Over the last quarter, palladium has gained 10%, contrasted with retreats in platinum, gold, silver, and commodities in general. The Standard & Poor’s GSCI Index of 24 raw materials declined 2.9% over the same period. Treasuries were down also, nearly .01%. The forces driving palladium’s recent rise hit both sides of the supply-demand paradigm.
On the supply side there are two principle factors involving the world’s two largest exporting countries, South Africa and Russia. Nearly 80% of all the palladium in the world is mined in these two countries.
The extended mining strikes that have hit South African mines full force last summer continue and have spilled over into the palladium sector, cutting into production. This labor dispute has been intense and with casualties, and analysts predict no quick solution on the immediate horizon. Furthermore, Anglo-American Platinum, the world’s largest primary producer of platinum, earlier this month proposed cutting back some output of platinum group metals so as to improve its profitability. Analysts believe that this could result in well over 100,000 fewer ounces of palladium being available in the marketplace.
The situation in Russia, which accounts for 43% of the world’s palladium mining, is much more grim. Last Friday, Johnson Matthey announced that Russian palladium inventory had dropped 68% in 2012, to 250,000, down from 775,000 ounces in 2011. Peter Duncan, General Manager of Market Research at Johnson Matthey, told reporters that Russian may be only able to supply 90,000 to 100,000 troy ounces this year. Said Duncan, “Russian state stockpiles have been dwindling and are now pretty much exhausted.”
On the demand side, several forces are propelling palladium’s recent appreciation. The US Commodities Futures Trading Commission (CFTC) shows that hedge funds and other large speculators have almost tripled their wagers on higher prices since the beginning of November. Their long positions are at their highest since the end of 2009. This renewed investment interest should be bullish for 2013.

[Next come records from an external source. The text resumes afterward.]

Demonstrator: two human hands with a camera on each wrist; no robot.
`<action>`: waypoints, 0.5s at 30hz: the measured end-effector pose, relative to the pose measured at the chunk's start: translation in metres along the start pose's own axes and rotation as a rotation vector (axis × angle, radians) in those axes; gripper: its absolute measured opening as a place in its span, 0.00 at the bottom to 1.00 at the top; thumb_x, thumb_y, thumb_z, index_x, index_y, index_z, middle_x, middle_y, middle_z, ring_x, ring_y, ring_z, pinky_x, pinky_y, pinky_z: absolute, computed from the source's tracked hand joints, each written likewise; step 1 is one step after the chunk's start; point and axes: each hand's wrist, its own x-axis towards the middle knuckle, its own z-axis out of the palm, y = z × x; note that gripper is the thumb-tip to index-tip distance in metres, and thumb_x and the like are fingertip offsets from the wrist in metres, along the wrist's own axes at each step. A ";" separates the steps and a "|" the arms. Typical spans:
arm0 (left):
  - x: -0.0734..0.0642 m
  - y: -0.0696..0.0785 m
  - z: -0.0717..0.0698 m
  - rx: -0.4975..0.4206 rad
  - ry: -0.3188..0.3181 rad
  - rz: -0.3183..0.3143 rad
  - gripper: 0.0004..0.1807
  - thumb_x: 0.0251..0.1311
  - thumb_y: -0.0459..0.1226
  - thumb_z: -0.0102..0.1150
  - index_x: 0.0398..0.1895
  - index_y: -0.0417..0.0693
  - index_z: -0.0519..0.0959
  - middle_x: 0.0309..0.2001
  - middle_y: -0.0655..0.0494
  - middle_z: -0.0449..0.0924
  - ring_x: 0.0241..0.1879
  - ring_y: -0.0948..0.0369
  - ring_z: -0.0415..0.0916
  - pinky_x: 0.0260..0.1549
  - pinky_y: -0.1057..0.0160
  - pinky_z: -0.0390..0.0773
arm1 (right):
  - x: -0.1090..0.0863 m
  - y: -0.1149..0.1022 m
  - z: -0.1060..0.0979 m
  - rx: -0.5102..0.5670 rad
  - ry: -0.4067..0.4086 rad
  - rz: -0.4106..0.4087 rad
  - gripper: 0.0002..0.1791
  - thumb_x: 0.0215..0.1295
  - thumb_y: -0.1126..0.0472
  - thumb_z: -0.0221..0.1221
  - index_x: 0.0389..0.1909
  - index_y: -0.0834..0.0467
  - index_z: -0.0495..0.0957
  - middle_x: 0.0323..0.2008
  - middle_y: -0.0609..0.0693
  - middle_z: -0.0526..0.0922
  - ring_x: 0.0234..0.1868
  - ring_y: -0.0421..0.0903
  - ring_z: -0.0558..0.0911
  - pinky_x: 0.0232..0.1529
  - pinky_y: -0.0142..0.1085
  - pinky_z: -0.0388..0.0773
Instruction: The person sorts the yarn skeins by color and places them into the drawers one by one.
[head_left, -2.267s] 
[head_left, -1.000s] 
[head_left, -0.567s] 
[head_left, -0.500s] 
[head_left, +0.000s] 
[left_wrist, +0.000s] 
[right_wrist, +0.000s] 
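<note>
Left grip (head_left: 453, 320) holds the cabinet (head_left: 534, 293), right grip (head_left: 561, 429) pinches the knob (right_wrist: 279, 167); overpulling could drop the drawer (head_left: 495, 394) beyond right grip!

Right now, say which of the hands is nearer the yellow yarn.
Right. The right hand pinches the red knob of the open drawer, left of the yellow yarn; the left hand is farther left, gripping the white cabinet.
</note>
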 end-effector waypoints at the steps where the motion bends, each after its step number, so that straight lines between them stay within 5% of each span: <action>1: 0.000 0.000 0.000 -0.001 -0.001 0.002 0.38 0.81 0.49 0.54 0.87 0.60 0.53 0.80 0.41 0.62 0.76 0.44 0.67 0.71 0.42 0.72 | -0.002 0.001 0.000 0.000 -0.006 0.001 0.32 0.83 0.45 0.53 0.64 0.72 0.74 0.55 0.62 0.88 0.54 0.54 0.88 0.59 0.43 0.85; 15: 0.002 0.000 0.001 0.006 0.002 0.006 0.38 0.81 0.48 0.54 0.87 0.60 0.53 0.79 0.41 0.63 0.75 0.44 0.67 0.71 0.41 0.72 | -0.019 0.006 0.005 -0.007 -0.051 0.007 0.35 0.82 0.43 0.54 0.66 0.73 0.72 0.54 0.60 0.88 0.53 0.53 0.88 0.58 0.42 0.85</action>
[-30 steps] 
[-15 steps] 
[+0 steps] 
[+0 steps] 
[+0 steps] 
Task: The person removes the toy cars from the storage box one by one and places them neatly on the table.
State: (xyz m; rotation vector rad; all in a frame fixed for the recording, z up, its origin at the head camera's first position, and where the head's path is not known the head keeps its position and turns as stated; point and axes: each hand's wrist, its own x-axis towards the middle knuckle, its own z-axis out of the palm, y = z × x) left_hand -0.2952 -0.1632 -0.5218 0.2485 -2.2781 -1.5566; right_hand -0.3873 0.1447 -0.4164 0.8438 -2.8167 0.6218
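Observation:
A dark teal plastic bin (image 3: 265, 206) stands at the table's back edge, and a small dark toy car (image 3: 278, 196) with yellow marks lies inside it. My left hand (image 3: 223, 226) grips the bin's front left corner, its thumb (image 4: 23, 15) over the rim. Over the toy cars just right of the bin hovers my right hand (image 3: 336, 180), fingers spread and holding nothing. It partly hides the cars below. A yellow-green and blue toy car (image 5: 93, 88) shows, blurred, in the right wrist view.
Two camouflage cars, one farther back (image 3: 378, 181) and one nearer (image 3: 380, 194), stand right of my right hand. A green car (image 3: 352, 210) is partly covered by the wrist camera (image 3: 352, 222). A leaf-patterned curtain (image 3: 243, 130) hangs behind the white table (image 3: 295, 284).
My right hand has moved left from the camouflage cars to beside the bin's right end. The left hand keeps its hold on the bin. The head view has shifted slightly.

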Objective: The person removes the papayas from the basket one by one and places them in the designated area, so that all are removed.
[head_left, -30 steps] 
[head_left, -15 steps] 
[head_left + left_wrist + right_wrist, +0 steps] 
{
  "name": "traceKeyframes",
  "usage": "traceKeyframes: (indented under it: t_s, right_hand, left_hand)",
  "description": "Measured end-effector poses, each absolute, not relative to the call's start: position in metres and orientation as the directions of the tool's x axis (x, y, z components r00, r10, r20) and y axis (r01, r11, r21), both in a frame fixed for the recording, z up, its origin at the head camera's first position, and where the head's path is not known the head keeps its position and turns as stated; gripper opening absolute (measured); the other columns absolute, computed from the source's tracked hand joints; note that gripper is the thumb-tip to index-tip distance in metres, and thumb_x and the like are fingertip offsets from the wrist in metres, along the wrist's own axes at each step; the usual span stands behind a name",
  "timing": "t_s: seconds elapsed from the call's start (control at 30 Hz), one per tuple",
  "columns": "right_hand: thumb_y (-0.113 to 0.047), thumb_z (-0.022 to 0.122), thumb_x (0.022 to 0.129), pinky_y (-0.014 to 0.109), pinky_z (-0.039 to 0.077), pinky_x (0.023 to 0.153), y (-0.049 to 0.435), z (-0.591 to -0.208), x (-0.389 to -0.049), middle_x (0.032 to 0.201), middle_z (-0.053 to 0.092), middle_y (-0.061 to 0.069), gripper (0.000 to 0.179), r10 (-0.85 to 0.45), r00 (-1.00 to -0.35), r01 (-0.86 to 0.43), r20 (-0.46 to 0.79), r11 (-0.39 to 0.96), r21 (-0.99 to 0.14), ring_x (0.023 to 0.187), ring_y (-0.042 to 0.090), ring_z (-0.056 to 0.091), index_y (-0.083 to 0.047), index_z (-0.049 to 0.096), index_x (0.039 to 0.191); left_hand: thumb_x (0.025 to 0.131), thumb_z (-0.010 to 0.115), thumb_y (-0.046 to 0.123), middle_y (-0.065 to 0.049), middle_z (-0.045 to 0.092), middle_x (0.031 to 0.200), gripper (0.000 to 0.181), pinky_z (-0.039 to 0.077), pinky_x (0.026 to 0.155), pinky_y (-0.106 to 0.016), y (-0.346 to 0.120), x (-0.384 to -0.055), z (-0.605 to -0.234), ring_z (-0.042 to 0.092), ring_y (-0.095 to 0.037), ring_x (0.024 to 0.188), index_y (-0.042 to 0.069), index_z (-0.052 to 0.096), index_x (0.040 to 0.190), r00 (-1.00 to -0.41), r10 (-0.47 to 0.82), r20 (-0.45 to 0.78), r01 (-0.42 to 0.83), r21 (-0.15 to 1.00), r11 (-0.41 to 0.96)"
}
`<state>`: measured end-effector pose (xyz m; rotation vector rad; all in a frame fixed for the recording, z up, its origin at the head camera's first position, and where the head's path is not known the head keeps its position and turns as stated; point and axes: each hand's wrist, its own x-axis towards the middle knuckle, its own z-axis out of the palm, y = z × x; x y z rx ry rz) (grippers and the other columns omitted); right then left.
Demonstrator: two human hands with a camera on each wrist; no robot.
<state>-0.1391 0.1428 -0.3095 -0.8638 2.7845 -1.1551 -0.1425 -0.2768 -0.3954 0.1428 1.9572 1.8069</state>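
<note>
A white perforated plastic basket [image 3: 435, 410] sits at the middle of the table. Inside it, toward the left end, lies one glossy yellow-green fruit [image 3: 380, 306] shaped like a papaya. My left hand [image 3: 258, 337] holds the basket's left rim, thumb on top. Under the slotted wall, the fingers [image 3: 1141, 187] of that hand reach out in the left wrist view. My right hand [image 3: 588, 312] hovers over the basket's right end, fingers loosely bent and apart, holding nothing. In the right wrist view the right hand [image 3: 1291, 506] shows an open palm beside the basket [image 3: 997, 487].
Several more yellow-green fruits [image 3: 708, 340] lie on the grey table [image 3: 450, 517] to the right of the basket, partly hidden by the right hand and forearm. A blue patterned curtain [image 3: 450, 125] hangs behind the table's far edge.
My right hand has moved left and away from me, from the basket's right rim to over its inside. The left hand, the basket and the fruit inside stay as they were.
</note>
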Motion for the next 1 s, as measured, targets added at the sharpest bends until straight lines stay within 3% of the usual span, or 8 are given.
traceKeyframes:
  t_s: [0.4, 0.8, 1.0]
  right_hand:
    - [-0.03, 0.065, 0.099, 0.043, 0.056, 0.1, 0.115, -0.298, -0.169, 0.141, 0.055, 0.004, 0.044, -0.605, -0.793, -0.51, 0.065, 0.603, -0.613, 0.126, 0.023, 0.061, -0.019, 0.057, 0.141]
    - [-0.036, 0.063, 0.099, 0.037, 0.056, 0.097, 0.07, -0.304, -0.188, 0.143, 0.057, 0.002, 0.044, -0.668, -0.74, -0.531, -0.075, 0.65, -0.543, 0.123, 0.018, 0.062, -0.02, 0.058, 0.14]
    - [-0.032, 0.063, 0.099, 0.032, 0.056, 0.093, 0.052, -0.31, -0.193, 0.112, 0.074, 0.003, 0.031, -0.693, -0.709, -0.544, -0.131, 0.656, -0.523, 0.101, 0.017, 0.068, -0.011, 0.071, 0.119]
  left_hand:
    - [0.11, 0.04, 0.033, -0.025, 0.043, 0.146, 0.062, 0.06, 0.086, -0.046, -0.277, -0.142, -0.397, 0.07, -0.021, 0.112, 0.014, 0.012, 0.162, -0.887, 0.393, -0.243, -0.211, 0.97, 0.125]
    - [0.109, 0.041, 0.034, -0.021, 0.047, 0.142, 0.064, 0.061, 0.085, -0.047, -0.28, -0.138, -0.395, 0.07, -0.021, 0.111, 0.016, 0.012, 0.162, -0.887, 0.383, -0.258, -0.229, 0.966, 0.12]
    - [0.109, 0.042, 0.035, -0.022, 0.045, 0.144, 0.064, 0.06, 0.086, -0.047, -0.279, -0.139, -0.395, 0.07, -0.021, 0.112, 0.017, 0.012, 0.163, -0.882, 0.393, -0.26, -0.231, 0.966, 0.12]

In addition, worldwide auto sales moved up nicely in 2012. Why this is important is that palladium, rhodium, or platinum are utilized in all catalytic converters. Johnson Matthey estimates that, of the total world palladium consumption of 9.725 million ounces for 2012, 6.84 million ounces – over two-thirds – was used for catalytic converters. The record car sales of 2012 should extend palladium’s shortages. Global car sales in 2012 exceeded 80 million for the first time ever and are predicted to increase to about 83 million this year. LMC Automotive, a research company in England, predicts that Americans will buy more for a fourth consecutive year, equaling the longest run increases since the 1940s.
China’s demand for autos continues to surge as well. China’s economy rebounded from a slump in 2012 and along with it, the demand for autos by its ever growing middle and upper classes. Chinese sales figures for passenger vehicles in November were the highest in almost two years, the Chinese Association of Automobile Manufacturers reported last month. That agency is also calling for another 10% increase in 2013. All in all, palladium consumption will beat production by an estimated 500,000 ounces plus in 2013, about what the worldwide car industry devours every seven weeks, according to Barclays. This trend in palladium demand and consumption is forecast by Morgan Stanley to extend to 2017.